To achieve this goal, a variety of ultrasonic imaging methods have been studied over the years. The synthetic aperture focusing technique (SAFT) is one of them. SAFT was originally developed for radar imaging applications and known also as a synthetic aperture radar (SAR). Like ultrasonic medical diagnoses, imaging is becoming a common practice in the field of industrial NDE as array ultrasonic transducers having tens of hundreds of transmitter/receiver elements and personal computers with a greater computational capability become more affordable. The former is indispensable for efficient and accurate ultrasonic echo measurements, while the latter is for the implementation of computationally intensive imaging algorithms.
SAFT – basic idea and algorithm
To understand how SAFT works, it suffices to look at the way it samples and converts ultrasonic echo amplitudes to an image intensity (pixel value) at a selected pixel. To this end, suppose that we’re inspecting a material transmitting ultrasonic beam from multiple locations.
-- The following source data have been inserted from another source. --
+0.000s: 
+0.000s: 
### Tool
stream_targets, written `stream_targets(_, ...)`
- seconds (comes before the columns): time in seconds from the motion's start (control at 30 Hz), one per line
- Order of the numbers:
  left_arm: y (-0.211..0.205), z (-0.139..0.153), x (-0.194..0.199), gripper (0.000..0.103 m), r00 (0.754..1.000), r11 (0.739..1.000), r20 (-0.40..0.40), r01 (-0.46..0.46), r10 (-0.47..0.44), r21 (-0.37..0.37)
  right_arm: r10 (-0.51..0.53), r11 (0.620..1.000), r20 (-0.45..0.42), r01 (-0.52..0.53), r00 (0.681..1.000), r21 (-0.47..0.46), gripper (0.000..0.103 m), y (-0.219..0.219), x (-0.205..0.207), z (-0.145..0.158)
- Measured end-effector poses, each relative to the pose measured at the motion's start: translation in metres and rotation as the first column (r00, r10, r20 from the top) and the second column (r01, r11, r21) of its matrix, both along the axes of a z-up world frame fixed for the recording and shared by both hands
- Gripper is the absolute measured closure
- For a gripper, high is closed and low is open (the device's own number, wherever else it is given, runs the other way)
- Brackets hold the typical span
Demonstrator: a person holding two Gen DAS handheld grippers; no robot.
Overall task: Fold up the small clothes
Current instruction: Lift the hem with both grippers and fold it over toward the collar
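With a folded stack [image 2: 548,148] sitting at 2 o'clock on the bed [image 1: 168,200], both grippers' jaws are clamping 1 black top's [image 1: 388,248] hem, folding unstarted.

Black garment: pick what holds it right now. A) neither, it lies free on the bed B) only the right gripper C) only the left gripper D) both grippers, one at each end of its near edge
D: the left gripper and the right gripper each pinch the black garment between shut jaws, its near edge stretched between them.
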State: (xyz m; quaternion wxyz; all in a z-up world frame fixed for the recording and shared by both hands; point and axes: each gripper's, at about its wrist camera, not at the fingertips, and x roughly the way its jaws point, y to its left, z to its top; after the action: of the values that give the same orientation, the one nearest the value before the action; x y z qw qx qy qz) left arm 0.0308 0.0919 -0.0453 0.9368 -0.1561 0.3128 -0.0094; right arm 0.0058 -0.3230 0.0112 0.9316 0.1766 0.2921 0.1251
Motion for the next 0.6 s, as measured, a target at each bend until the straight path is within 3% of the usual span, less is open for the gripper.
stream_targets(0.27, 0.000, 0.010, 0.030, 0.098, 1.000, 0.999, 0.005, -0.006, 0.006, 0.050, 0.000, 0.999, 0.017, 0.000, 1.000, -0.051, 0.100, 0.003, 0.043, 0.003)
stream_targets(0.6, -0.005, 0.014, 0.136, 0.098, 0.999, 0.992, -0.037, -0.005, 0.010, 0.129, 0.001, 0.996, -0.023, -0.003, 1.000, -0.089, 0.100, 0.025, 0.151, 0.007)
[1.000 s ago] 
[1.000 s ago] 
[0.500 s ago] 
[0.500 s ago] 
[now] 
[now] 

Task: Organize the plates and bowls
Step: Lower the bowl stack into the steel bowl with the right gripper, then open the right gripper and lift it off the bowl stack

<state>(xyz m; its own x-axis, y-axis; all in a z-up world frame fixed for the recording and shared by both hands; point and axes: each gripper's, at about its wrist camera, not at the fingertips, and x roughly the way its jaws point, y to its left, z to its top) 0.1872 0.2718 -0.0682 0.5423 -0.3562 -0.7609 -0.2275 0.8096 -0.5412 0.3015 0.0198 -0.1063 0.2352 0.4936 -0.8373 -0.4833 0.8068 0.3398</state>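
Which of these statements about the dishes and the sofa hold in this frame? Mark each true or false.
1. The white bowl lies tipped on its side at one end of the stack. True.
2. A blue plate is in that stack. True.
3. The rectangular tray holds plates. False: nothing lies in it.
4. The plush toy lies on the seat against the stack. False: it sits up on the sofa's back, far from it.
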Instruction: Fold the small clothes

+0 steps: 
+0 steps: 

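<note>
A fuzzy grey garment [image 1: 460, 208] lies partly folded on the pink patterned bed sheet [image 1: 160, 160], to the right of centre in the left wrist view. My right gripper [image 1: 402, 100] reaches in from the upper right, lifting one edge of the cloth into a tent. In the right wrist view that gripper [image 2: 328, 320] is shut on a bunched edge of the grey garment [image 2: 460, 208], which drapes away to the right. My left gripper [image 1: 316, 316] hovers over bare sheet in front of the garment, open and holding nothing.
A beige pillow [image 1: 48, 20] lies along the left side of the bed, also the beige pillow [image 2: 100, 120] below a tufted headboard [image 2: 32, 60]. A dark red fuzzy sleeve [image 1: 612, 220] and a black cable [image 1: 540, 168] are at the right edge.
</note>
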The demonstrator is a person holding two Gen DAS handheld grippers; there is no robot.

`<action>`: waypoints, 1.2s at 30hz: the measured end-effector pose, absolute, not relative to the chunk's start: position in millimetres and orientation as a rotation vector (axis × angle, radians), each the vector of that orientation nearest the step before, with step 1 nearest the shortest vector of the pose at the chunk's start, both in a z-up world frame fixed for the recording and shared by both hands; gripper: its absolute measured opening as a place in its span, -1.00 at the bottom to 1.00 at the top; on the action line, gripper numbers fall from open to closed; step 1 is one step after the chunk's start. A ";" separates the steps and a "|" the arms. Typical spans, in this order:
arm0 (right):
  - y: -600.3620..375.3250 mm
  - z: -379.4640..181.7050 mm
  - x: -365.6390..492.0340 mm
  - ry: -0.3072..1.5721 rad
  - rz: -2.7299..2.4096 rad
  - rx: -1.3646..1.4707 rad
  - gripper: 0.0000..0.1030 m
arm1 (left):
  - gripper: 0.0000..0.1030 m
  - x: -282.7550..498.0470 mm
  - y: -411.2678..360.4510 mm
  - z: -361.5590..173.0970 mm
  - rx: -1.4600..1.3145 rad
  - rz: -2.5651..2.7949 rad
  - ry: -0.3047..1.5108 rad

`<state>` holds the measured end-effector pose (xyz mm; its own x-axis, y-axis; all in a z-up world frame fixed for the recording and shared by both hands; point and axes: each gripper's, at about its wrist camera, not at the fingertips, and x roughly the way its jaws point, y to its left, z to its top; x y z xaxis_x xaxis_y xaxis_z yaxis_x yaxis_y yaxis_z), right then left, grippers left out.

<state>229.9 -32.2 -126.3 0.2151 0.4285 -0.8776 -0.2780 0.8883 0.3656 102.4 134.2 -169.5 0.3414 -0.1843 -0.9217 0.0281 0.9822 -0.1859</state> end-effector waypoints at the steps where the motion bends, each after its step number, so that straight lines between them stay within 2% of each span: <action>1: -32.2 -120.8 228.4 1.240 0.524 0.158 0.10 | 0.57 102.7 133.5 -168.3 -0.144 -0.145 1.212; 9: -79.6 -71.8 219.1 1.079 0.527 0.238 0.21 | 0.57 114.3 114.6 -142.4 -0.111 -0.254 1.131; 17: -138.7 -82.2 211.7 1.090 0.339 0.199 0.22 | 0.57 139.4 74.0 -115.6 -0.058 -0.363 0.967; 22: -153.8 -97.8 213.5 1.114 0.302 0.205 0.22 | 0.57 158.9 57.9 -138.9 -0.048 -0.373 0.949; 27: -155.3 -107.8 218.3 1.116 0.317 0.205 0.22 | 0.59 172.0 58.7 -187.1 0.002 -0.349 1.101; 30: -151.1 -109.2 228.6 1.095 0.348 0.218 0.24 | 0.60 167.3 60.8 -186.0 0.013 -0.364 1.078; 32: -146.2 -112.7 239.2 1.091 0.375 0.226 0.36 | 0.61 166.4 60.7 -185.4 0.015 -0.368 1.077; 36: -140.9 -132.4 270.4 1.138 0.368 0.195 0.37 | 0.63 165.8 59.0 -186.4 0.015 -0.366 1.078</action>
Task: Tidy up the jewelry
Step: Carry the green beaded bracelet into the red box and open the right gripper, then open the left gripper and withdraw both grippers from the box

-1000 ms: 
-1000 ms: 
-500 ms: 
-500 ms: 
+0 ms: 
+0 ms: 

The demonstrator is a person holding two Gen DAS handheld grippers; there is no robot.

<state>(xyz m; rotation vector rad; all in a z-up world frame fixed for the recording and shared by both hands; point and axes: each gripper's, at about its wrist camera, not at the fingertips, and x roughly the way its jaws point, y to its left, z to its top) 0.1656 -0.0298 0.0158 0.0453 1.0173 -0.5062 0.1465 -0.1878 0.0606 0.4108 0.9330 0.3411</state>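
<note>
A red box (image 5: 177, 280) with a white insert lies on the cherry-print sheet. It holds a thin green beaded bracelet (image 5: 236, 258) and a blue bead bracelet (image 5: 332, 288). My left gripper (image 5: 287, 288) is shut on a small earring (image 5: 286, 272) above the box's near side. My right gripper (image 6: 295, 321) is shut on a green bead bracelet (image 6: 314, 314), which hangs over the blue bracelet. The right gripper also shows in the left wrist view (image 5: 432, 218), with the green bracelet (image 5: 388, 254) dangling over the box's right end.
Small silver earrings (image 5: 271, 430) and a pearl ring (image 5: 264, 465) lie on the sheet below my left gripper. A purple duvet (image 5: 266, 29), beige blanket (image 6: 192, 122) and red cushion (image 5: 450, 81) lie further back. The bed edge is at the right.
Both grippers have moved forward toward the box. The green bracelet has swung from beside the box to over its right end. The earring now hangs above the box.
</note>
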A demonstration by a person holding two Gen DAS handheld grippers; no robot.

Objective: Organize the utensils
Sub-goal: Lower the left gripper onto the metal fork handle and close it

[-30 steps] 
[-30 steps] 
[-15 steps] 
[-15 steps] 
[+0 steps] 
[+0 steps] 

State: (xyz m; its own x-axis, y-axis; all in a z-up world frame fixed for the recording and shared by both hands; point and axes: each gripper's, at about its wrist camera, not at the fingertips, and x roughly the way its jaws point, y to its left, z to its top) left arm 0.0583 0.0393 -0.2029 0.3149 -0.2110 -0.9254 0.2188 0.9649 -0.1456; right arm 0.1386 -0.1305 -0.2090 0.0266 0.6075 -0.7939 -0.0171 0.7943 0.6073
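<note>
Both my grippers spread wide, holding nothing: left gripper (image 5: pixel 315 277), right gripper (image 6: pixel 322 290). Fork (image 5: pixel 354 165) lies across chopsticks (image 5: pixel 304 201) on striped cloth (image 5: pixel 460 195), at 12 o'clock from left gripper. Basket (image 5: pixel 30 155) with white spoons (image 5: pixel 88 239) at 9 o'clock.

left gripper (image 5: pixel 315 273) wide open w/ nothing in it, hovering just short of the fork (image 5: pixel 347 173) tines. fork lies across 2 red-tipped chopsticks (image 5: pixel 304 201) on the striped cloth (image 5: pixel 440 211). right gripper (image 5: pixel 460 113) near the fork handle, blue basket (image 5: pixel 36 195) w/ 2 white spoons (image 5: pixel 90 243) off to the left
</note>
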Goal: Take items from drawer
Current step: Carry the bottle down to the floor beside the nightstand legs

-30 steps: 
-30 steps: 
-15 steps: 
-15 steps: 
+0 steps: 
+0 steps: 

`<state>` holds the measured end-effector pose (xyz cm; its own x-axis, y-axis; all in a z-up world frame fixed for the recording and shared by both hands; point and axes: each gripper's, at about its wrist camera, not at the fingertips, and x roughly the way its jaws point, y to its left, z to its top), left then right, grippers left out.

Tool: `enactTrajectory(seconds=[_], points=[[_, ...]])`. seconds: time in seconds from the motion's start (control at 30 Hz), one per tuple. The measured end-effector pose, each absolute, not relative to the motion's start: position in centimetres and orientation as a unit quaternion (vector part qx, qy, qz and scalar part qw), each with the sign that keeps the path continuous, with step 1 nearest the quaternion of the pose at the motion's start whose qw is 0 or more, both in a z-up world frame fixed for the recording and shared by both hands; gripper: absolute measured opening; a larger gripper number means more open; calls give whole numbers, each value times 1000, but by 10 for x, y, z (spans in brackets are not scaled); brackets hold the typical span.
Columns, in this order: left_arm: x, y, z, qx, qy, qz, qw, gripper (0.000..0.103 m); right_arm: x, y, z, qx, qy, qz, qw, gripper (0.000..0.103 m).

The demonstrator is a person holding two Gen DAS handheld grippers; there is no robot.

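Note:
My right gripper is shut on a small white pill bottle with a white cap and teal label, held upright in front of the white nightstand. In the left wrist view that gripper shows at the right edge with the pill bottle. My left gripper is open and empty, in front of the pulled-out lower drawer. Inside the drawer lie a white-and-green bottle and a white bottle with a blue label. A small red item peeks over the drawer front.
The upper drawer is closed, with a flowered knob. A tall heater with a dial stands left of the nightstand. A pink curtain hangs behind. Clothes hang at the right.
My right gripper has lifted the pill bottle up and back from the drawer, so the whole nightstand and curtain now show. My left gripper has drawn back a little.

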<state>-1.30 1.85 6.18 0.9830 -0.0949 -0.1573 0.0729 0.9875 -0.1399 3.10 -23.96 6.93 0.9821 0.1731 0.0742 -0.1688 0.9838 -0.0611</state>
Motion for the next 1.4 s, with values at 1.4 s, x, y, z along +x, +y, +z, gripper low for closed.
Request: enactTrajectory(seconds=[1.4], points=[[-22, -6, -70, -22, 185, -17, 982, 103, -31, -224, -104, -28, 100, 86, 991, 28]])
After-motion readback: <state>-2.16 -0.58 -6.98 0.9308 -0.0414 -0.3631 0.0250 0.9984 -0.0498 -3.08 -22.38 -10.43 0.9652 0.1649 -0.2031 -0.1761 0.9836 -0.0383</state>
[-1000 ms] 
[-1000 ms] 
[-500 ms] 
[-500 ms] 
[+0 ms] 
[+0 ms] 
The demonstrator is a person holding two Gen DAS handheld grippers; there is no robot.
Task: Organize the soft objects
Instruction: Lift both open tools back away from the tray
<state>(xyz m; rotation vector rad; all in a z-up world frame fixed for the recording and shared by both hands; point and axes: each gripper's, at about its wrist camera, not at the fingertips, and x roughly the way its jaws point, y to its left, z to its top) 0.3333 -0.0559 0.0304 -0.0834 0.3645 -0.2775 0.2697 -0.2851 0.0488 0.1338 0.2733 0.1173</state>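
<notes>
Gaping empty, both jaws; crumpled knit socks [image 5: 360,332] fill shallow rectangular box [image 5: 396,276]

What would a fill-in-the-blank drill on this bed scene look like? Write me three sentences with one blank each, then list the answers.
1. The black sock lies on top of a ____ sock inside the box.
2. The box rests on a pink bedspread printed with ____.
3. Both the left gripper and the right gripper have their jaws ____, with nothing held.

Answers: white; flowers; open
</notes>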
Suppose also that ultrasonic echoes coming back from the material are measured as a time-varying signal at multiple observation points. With the set of measured ultrasonic signals, the SAFT imaging goes as follows. For every ultrasonic signal, SAFT evaluates an ultrasonic time-of-flight (TOF) supposing that an ideal point scatterer is placed at the pixel point of interest. The echo amplitude at the estimated TOF is then picked up from the ultrasonic RF signal and assign it to the pixel as a partial image intensity. To obtain a complete image intensity, the echo amplitude associated with the pixel are collected from all available signals and are summed. In taking the sum, the amplitudes are often weighed so as to normalize the signals considering such factors as transmitter/receiver directivity and wave attenuation. By repeating the above operations for each pixel, SAFT synthesizes an image over a predefined grid of pixels.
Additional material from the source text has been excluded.